> EXERCISE DESCRIPTION
Every line of the listing is to be returned exactly as given.

> DATA BLOCK
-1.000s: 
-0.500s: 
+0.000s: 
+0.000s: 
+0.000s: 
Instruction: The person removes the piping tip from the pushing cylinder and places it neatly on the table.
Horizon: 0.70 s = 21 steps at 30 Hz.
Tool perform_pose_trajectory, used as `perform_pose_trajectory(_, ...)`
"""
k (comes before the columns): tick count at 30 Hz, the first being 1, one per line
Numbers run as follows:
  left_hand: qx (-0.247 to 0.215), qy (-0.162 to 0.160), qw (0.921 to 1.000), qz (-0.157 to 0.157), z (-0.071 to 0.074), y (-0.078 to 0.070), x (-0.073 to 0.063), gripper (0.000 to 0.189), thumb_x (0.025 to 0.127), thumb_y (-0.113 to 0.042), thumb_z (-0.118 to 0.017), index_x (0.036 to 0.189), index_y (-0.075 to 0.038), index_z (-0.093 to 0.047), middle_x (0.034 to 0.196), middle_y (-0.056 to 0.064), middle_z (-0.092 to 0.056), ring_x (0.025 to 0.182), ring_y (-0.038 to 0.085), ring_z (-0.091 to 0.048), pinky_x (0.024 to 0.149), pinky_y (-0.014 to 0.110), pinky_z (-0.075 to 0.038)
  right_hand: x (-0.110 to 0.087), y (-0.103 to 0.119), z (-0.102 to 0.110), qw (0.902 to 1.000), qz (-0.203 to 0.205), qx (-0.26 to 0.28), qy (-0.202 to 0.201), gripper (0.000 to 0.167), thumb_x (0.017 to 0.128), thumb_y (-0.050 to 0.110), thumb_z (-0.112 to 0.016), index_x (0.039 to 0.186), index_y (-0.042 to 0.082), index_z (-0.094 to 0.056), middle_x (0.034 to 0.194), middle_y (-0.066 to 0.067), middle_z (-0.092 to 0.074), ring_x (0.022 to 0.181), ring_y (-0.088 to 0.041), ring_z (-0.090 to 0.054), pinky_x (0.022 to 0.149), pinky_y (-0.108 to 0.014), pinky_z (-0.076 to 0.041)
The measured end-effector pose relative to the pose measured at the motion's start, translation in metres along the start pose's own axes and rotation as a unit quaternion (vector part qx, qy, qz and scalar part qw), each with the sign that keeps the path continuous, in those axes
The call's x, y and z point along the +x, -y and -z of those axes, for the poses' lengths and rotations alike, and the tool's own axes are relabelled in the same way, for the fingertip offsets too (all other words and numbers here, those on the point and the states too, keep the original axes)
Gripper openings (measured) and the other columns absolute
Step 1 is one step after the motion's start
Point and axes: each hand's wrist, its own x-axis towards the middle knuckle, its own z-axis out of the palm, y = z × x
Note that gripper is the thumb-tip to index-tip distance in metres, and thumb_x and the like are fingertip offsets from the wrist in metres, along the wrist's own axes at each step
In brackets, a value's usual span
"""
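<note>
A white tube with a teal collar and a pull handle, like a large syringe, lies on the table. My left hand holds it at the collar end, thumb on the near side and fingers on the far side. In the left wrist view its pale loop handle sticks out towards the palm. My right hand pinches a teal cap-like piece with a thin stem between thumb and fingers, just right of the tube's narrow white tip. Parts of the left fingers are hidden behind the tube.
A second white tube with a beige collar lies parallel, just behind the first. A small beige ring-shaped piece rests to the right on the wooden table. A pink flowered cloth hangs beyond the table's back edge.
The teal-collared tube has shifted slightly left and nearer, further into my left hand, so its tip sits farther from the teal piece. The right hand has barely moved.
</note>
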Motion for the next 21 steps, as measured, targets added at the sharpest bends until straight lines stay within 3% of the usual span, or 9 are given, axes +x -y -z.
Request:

> ANSWER FOR THIS EXERCISE
-1.000s: 
-0.500s: 
+0.000s: 
+0.000s: 
+0.000s: 
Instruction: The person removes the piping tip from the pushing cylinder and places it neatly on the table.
Horizon: 0.70 s = 21 steps at 30 Hz.
Tool perform_pose_trajectory, used as `perform_pose_trajectory(_, ...)`
"""
k (comes before the columns): tick count at 30 Hz, the first being 1, one per line
Numbers run as follows:
  left_hand: qx (-0.247 to 0.215), qy (-0.162 to 0.160), qw (0.921 to 1.000), qz (-0.157 to 0.157), z (-0.071 to 0.074), y (-0.078 to 0.070), x (-0.073 to 0.063), gripper (0.000 to 0.189), thumb_x (0.025 to 0.127), thumb_y (-0.113 to 0.042), thumb_z (-0.118 to 0.017), index_x (0.036 to 0.189), index_y (-0.075 to 0.038), index_z (-0.093 to 0.047), middle_x (0.034 to 0.196), middle_y (-0.056 to 0.064), middle_z (-0.092 to 0.056), ring_x (0.025 to 0.182), ring_y (-0.038 to 0.085), ring_z (-0.091 to 0.048), pinky_x (0.024 to 0.149), pinky_y (-0.014 to 0.110), pinky_z (-0.075 to 0.038)
  right_hand: x (-0.110 to 0.087), y (-0.103 to 0.119), z (-0.102 to 0.110), qw (0.902 to 1.000), qz (-0.203 to 0.205), qx (-0.26 to 0.28), qy (-0.202 to 0.201), gripper (0.000 to 0.167), thumb_x (0.017 to 0.128), thumb_y (-0.050 to 0.110), thumb_z (-0.112 to 0.016), index_x (0.039 to 0.186), index_y (-0.042 to 0.082), index_z (-0.094 to 0.056), middle_x (0.034 to 0.194), middle_y (-0.066 to 0.067), middle_z (-0.092 to 0.074), ring_x (0.022 to 0.181), ring_y (-0.088 to 0.041), ring_z (-0.090 to 0.054), pinky_x (0.022 to 0.149), pinky_y (-0.108 to 0.014), pinky_z (-0.076 to 0.041)
The measured end-effector pose relative to the pose measured at the motion's start, translation in metres along the start pose's own axes and rotation as a unit quaternion (vector part qx, qy, qz and scalar part qw), each with the sign that keeps the path continuous, in those axes
The call's x, y and z point along the +x, -y and -z of those axes, for the poses' lengths and rotations alike, and the tool's own axes are relabelled in the same way, for the fingertip offsets too (all other words and numbers here, those on the point and the states too, keep the original axes)
Gripper openings (measured) and the other columns absolute
Step 1 is one step after the motion's start
Point and axes: each hand's wrist, its own x-axis towards the middle knuckle, its own z-axis out of the palm, y = z × x
Note that gripper is the thumb-tip to index-tip distance in metres, and thumb_x and the like are fingertip offsets from the wrist in metres, along the wrist's own axes at each step
In brackets, a value's usual span
"""
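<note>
A white tube with a teal collar and a pull handle, like a large syringe, lies on the table. My left hand holds it at the collar end, thumb on the near side and fingers on the far side. In the left wrist view its pale loop handle sticks out towards the palm. My right hand pinches a teal cap-like piece with a thin stem between thumb and fingers, just right of the tube's narrow white tip. Parts of the left fingers are hidden behind the tube.
A second white tube with a beige collar lies parallel, just behind the first. A small beige ring-shaped piece rests to the right on the wooden table. A pink flowered cloth hangs beyond the table's back edge.
The teal-collared tube has shifted slightly left and nearer, further into my left hand, so its tip sits farther from the teal piece. The right hand has barely moved.
</note>
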Motion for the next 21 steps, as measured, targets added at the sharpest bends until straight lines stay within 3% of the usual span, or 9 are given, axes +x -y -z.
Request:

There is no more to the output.